Несмотря на то что во многих связанных со мной жизненных перипетиях Талес из-за присущей ему тактичности не высказывал свое мнение вслух, я понимала, о чем он думал по его дыханию, манере курить трубку и шепоту: «Мордочка, все в порядке?» — Его мнение всегда было дорогим и важным для меня. И кто виноват, что у меня постоянная размолвка с жизнью.
— Береги себя, несколько дней не выходи из дому, — деликатно говорил он, и это было предостережением, что меня ждала какая-то опасность.
— Дядя Талес, скажите нам тоже, а что нас ждет? Что будет? — не успокаивались мои подруги, влюбленные в Талеса по уши.
— Идите отсюда, обормотки, вы ведь знаете, что все трое будете самыми счастливыми женщинами, — с улыбкой и терпением отвечал Талес.
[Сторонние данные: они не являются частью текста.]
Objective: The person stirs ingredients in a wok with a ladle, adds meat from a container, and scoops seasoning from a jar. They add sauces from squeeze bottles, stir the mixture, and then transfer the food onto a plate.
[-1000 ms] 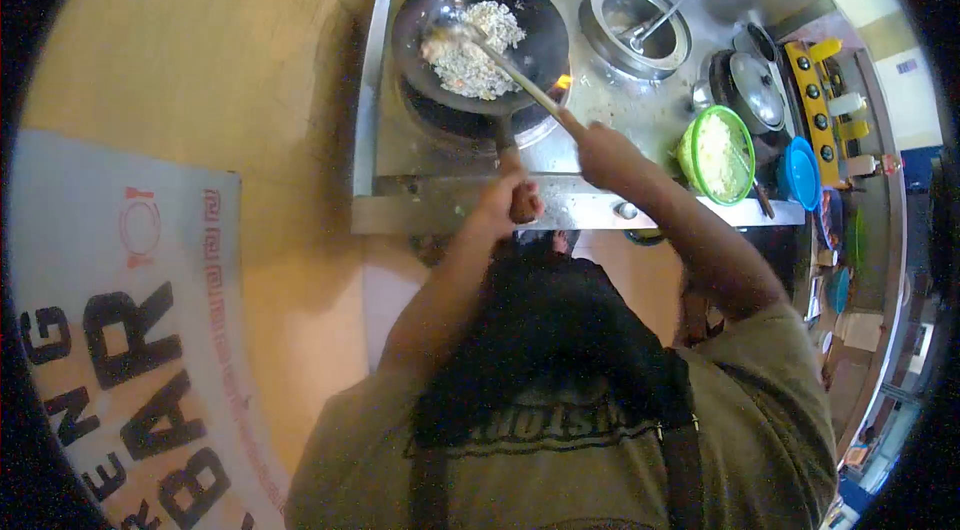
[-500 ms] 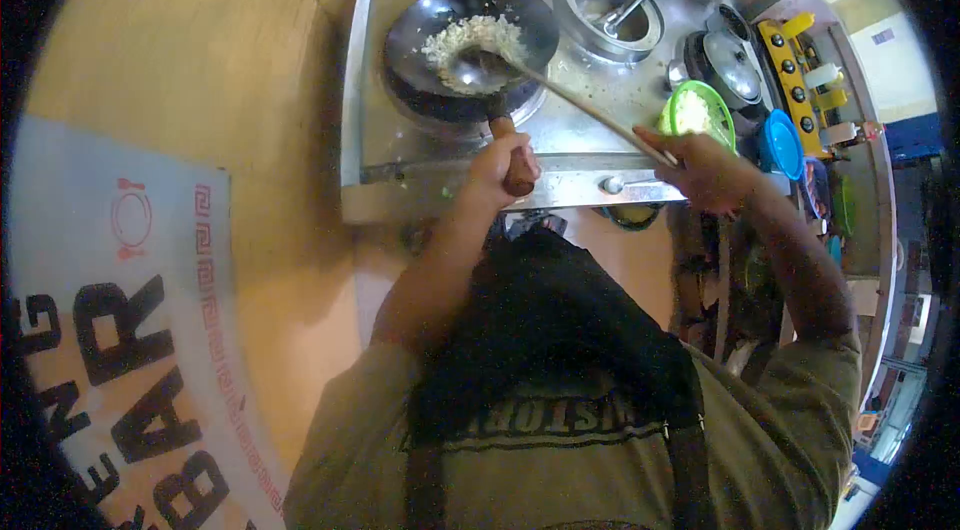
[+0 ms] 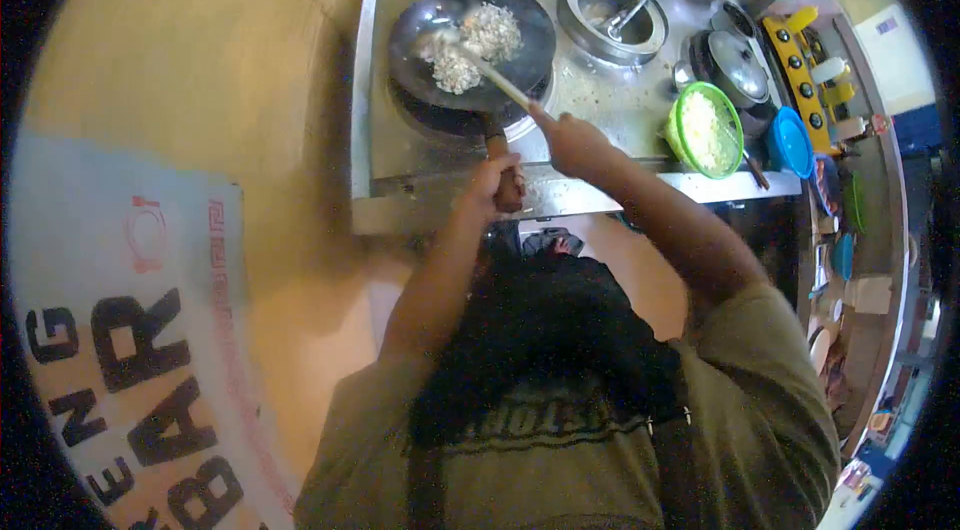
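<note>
Black wok (image 3: 525,45), spatula (image 3: 497,80); banner (image 3: 90,260) maybe reads "BAR".

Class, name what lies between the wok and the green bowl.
In the head view, the right hand, gripping the ladle handle, lies between wok and green bowl.

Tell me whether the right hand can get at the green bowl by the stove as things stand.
Probably yes. The green bowl sits just right of the right hand, nothing standing between them. But that hand's grip is shut on the ladle, and the left hand holds the wok handle.
</note>
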Tool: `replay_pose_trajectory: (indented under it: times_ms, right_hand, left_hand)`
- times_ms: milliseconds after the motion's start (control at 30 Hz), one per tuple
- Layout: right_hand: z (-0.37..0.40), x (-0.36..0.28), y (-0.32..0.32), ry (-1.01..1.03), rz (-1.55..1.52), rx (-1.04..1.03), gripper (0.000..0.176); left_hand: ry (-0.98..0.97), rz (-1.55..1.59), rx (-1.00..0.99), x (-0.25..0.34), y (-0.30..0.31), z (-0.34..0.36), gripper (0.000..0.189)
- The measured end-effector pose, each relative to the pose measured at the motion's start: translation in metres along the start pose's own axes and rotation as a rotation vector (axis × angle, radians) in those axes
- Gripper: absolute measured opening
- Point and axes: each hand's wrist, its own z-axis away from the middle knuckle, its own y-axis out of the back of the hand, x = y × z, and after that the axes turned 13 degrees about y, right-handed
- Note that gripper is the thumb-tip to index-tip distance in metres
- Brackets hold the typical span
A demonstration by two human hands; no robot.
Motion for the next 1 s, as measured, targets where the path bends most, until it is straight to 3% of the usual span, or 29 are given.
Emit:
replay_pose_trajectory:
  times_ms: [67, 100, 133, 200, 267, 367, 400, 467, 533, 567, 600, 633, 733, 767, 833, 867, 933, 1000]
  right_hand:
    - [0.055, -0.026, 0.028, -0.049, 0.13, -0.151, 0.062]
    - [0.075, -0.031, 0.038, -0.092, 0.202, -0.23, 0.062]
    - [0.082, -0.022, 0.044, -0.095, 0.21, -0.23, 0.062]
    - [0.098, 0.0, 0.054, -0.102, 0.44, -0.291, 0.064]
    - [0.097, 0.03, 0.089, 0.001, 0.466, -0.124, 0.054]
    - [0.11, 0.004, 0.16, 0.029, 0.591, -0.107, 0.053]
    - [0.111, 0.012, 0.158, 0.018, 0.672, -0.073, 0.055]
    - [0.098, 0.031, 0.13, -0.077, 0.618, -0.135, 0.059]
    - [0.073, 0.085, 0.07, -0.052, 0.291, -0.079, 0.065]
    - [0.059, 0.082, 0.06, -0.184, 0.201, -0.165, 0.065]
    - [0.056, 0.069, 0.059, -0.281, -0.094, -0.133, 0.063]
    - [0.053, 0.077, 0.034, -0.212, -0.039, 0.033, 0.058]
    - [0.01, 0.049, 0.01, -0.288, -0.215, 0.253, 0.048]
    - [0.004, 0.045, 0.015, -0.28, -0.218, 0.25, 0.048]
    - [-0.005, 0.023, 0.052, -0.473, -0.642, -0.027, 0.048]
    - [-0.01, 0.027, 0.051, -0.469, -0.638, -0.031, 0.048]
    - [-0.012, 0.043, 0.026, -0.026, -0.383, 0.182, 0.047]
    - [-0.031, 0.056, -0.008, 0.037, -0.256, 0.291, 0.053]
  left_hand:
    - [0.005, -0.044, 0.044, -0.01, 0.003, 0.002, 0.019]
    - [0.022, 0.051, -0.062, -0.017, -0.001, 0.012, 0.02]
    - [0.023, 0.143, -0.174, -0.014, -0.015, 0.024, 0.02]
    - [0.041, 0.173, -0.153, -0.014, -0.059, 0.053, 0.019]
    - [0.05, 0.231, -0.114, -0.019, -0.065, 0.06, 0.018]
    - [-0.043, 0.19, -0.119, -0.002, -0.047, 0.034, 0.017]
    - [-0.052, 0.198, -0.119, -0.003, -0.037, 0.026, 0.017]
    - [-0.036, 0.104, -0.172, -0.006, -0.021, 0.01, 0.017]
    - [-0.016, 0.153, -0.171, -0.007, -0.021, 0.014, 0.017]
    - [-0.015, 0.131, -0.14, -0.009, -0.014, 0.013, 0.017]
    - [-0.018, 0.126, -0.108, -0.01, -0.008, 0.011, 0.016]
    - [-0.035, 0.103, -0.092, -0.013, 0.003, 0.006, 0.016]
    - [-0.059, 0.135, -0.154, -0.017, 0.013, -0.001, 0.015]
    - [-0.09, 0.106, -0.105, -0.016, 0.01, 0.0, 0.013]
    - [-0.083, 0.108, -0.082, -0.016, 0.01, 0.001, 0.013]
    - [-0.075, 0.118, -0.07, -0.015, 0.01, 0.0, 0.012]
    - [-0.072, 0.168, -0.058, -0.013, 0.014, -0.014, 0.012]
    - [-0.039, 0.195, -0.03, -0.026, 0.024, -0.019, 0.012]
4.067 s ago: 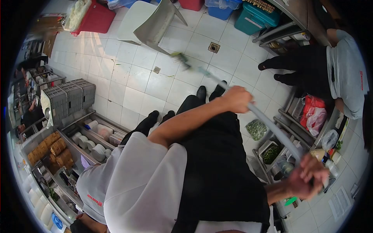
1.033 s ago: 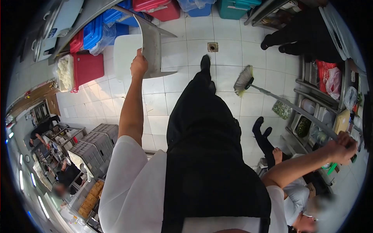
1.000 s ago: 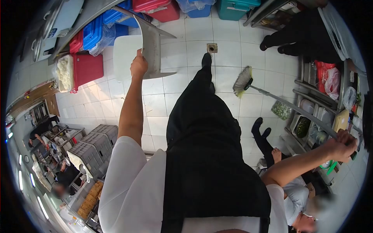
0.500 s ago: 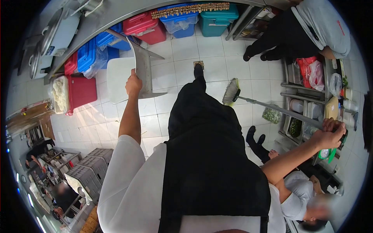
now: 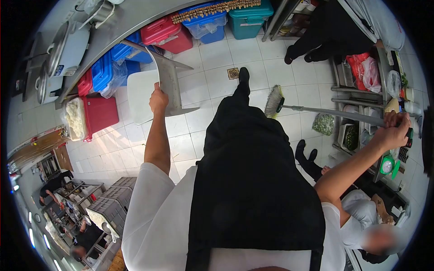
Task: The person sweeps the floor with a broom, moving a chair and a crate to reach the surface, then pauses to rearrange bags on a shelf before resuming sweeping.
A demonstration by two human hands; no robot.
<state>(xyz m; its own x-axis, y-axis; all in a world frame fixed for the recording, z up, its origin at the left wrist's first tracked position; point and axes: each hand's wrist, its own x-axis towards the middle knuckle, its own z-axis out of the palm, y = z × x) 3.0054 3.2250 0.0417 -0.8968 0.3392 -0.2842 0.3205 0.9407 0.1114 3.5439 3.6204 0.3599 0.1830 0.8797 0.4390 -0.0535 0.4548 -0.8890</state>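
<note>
My left hand (image 5: 158,99) is closed on the upper edge of a pale plastic chair (image 5: 169,81), which stands on the tiled floor at the left. Out at the right, my right hand (image 5: 394,132) grips the grey handle of a broom (image 5: 334,113). The broom's bristle head (image 5: 274,102) rests on the floor, right of my outstretched foot (image 5: 244,79). A small floor drain (image 5: 233,73) lies beside that foot.
Lidded bins, among them a red one (image 5: 167,34) and a teal one (image 5: 250,20), line the counter. Right: shelves (image 5: 357,102), a bag of greens (image 5: 323,123), a standing person (image 5: 334,27) and a seated person (image 5: 361,207). Grey crates (image 5: 106,210) stand lower left.
My foot has moved off the drain to its right. The broom now lies closer to level, with its handle end and my right hand higher and farther right. My left hand still holds the chair.
</note>
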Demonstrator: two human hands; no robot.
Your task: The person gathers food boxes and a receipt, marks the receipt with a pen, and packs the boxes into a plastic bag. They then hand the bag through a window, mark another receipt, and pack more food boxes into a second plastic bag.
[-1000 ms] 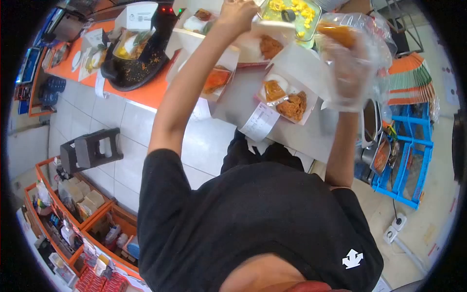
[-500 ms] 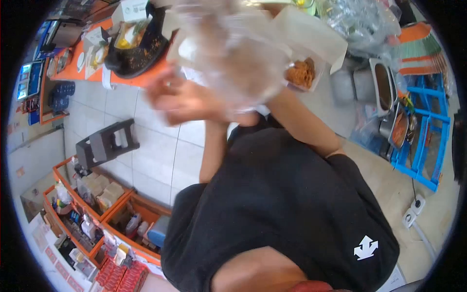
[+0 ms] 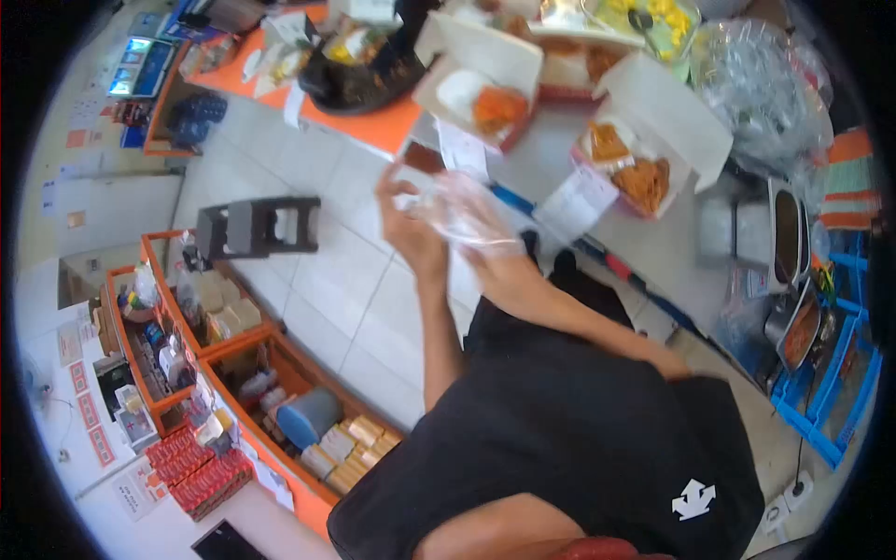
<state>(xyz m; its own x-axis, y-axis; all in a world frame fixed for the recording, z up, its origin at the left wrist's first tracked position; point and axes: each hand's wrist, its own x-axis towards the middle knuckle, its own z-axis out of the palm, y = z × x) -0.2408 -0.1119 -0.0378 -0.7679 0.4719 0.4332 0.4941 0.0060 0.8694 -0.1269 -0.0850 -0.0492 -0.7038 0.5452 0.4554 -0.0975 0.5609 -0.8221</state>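
Note:
My left hand (image 3: 411, 224) is raised in front of my body, its fingers bent around the edge of thin clear plastic (image 3: 471, 219) that looks like a disposable glove. The plastic covers my right hand (image 3: 485, 247), which points toward the left one; its fingers are blurred and partly hidden. Just beyond my hands is an open takeaway box (image 3: 686, 126) holding fried chicken (image 3: 644, 182), with a paper slip (image 3: 579, 201) at its front. A second open box (image 3: 481, 56) holds orange-red food (image 3: 499, 107) and something white.
A black tray (image 3: 359, 89) sits on the orange counter at the upper left. Behind the boxes is a bowl of yellow pieces (image 3: 667, 19). Clear plastic bags (image 3: 756, 93) are heaped at right, above metal containers (image 3: 789, 233) and a blue rack (image 3: 840, 345). A dark stool (image 3: 257, 229) stands on the tiles.
My hands and the clear plastic have come down, away from the camera. My left hand has moved right and now meets the plastic. The view has shifted, showing more of the boxes.

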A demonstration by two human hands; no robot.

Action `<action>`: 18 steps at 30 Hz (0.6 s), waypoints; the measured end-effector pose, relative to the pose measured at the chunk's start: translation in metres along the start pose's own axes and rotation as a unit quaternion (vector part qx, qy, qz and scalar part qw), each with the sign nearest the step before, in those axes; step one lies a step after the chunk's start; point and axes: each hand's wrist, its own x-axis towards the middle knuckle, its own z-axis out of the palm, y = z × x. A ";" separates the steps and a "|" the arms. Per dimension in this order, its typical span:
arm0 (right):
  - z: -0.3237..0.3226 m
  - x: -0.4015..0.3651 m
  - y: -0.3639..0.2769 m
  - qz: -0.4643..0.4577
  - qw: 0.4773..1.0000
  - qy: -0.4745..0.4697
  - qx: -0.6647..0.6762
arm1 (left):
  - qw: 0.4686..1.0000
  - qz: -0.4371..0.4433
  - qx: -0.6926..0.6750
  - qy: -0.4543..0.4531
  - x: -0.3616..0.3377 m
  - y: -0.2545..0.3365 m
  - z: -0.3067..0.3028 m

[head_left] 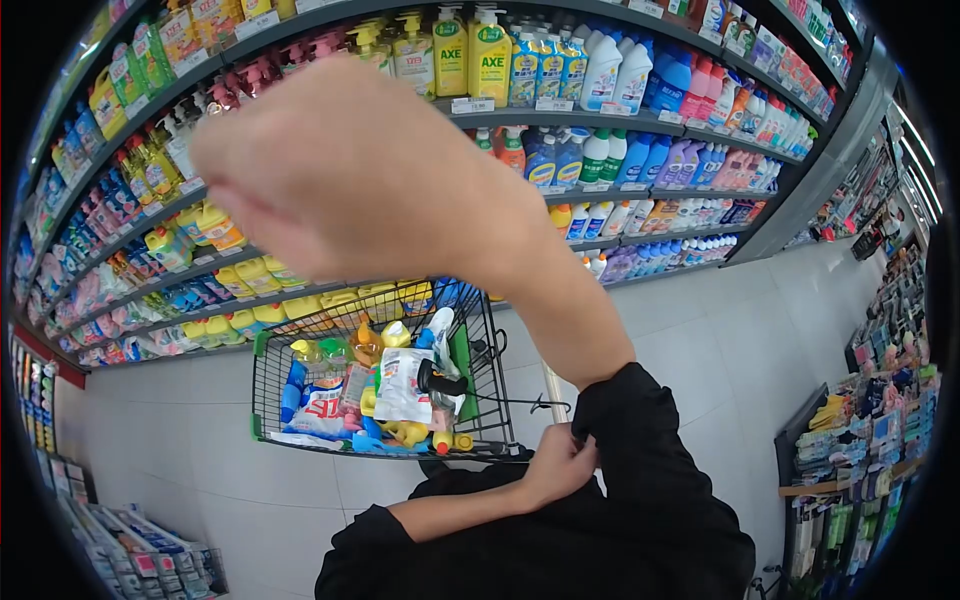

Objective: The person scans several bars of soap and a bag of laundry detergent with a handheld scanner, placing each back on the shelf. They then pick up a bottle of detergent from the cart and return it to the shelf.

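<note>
My right hand (290, 165) is raised close to the camera, blurred, with its fingers curled into a fist and nothing showing from it. Its forearm crosses the view down to a black sleeve (635, 430) pushed up toward the elbow. My left hand (555, 465) reaches across my body, its fingers closed on the fabric of that right sleeve. Below the raised arm stands a black wire shopping cart (262, 385) with green corners. Inside lie a white pouch (403, 380), a white bag with red print (320, 407) and several colourful bottles.
Tall shelves (655, 122) of cleaning bottles curve across the front and left. Yellow pump bottles (489, 55) stand on an upper shelf. A rack of hanging packets (855, 440) is at the right, and a wire bin of packs (150, 560) at the lower left. Pale tiles (670, 345) cover the floor.
</note>
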 end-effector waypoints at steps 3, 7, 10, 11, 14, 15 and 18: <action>-0.002 -0.004 -0.027 -0.022 0.999 -0.044 0.008 | 0.996 0.052 -0.049 0.055 0.009 -0.081 0.039; -0.004 -0.009 -0.047 -0.069 0.992 -0.108 -0.002 | 0.988 0.030 0.087 -0.125 -0.015 0.016 0.009; 0.002 -0.024 -0.053 -0.072 0.989 -0.120 0.036 | 0.929 0.071 0.199 -0.304 -0.025 0.032 -0.001; -0.004 -0.027 -0.053 -0.050 0.983 -0.172 0.045 | 0.933 0.110 0.184 -0.288 -0.025 0.035 -0.006; 0.000 -0.054 -0.038 0.017 0.982 -0.164 0.088 | 0.958 0.173 0.110 -0.202 -0.012 0.022 -0.040; 0.002 -0.062 -0.035 0.056 0.981 -0.145 0.115 | 0.969 0.167 0.097 -0.154 -0.002 0.016 -0.060; 0.019 -0.092 -0.050 0.215 0.958 -0.113 0.150 | 0.958 0.065 0.279 -0.008 0.059 -0.034 -0.136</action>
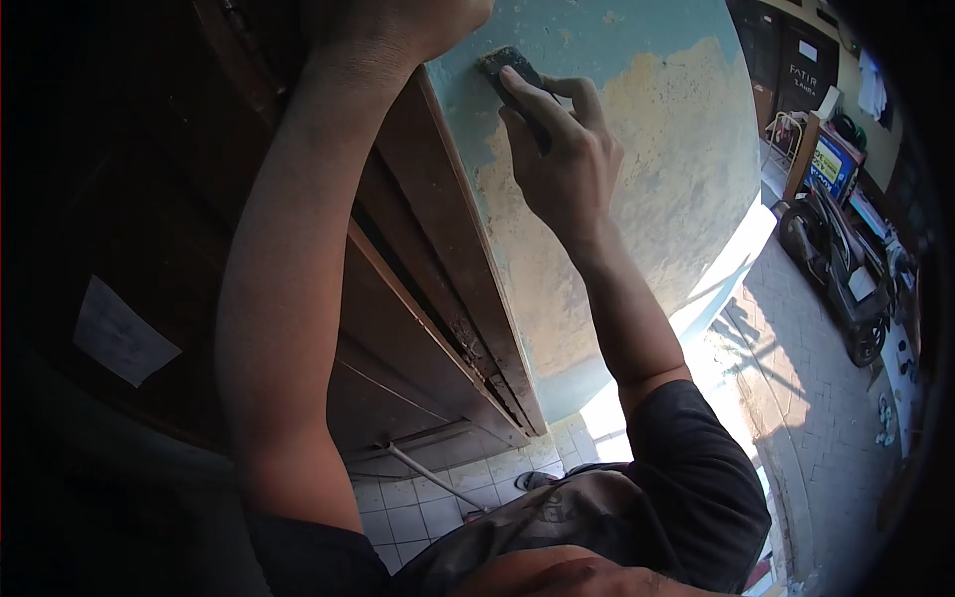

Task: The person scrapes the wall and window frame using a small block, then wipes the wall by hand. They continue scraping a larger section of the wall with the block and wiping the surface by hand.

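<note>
My right hand (572, 164) is closed around a dark, flat, rectangular block (513, 68), its thumb and fingers gripping the sides. The block's upper end lies against the painted wall (657, 139). Blue-green paint surrounds a large pale, stained patch where the coating is gone. Up at the top edge is my left hand (408, 30), near the wooden door frame (438, 189). Its fingers are cut off by the picture's edge, so I cannot see what they touch.
A dark wooden door (179, 219) with a white paper (119, 331) stands at left. Below are white floor tiles (438, 512), a pole (428, 468) and a sandal (535, 481). On the paved lane (796, 418) at right, a motorbike (841, 264) is parked beside stacked goods.
</note>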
— Нет, нет, нас интересуют детали, — ныли избалованные вниманием Талеса Кети и Марикуна.
Нетерпеливость, наверное, спутник юного возраста. Талесу, видно, на роду было написано постоянное наше занудство то дома, то на экскурсии, а то на яхте, которую он построил собственными руками, которая стояла на Тбилисском море и часто принимала нашу шумную компанию.
Распад моей семьи был шоком для Талеса, тем более что Нукри он любил как собственного сына. Сандро, мой старший сын, вырос у него на руках, и Талес никогда его не отличал от собственных внуков.
Дело в том, что первая жена у Талеса умерла очень рано, и его старшая дочь Марина Шония росла у матери Талеса, педагога химии, аристократки по крови калбатони Тамары. Я и Марина с первой же встречи полюбили друг друга. А что нам было делить? У нее не было матери, а у меня отца. Положительным зарядом этих безукоризненных отношений во многом была моя мать, которая никогда нас не разделяла.
Подросший Сандрик был очень шаловливым и беспокойным ребенком. Одно его озорство закончилось тем, что он сильно повредил глаз щепкой от шишки. Вердикт врачей был удручающим: или срочная операция в Москве, или слепота, сначала одного глаза, а потом и другого.
На следующий день я, мама и Сандро уже летели в Москву в офтальмологическую клинику имени Германа фон Гельмгольца.
В Гельмгольца нас встретили холодно и грубо. Решение квалифицированных врачей было таким: срочная операция. Согласно распорядку, заведенному в клинике, родителям не разрешалось оставаться в палате. Так что мне обошлась в довольно крупную сумму предоперационная ночь с Сандро, который не мог и двух слов связать по-русски.
Известно, что в 90-е годы мобильные телефоны были большой редкостью, поэтому нашим единственным средством связи с внешним миром стала дряхлая телефонная кабина на первом этаже клиники. Манана ждала нас в гостинице «Пекин», а в Тбилиси тыл укрепляли бабушка Нана и Талес.
— Дай мне поговорить с Сандриком, — сказал мне Талес, узнав об операции.